How does it affect me as a SAHD?
Well, I'm really glad you asked that. I consider myself to be a fairly intelligent person, and that makes me able to see the error of my ways. It also makes me able to help my kids as they grow up. I can teach them how to live life without regrets. At least not the type of regret that I have. I can teach them to go for things, to put themselves out there. I can teach them that it's okay to be afraid, but not to let that fear paralyze you. I can also teach them that It's never too late to fix old regrets. I can do that by finding a way to get back into school and finish the degree that I have always dreamed of having. If I can show them it will go a lot father than just telling them. That is one of my new goals in life. To get my college degree so that I can tell my kids that it's never too late to chase your dreams.
Life can change in an instant.
A lot of this thankfulness and regret thinking has been brought on by the recent holiday. However, a lot has been brought on by an article in Sports Illustrated that I read recently. In the November 29, 2010 issue there is an article about a young lady that really touched me. I put a link to it here in case you wanted to check it out. It was written by Chris Ballard about Jill Costello, a coxswain for the Cal crew team. I really know nothing about crew other than they row a boat. So, next to nothing. Well this young lady eventually passed away from lung cancer even though she had never smoked in her life. It started with some abdominal discomfort and then just got worse from there.  "Jill had gone from being a carefree college student to being told she probably had nine months to live." Well reading this just made me really realize even more fully that we are here for such a short time, and it can be taken from us in an instant. It made me go back to the issue of regret. I don't want to be told tomorrow that I have nine months to live and know that I never gave my full effort to accomplishing the things I've always wanted to in life. More importantly, I want my kids to not have any real regrets. I want them to live life without fear of regret. I want them to be happy and know that they always gave their best effort at what they are trying to do.

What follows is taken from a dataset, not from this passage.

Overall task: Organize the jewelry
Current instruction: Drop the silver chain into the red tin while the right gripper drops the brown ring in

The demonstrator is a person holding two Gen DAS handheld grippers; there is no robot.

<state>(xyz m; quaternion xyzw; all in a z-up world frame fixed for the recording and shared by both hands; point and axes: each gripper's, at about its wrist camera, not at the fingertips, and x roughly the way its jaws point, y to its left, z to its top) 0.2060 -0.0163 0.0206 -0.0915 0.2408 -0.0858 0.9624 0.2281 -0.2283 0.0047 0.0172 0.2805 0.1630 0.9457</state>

Now, with all of this being said, I want to make clear that I am thankful for all that I have in life and hope that you are too.
Have a great day and live life without regrets today!

2 comments:

  1. As parents we always want life for our kids to be better than it was for us. I tell my kids that a college degree isn't really worth much if they aren't planning on being an employee or to do something that requires a doctorate and research grants. I never used my degree. My wife has a law degree and she never used her's either. She wound up getting a professional certification as a construction project manager and used that instead. Go figure. Anyway, I have a few of those same sorts of regrets that you have. But, you're right, on a whole we have a lot to be thankful for every day.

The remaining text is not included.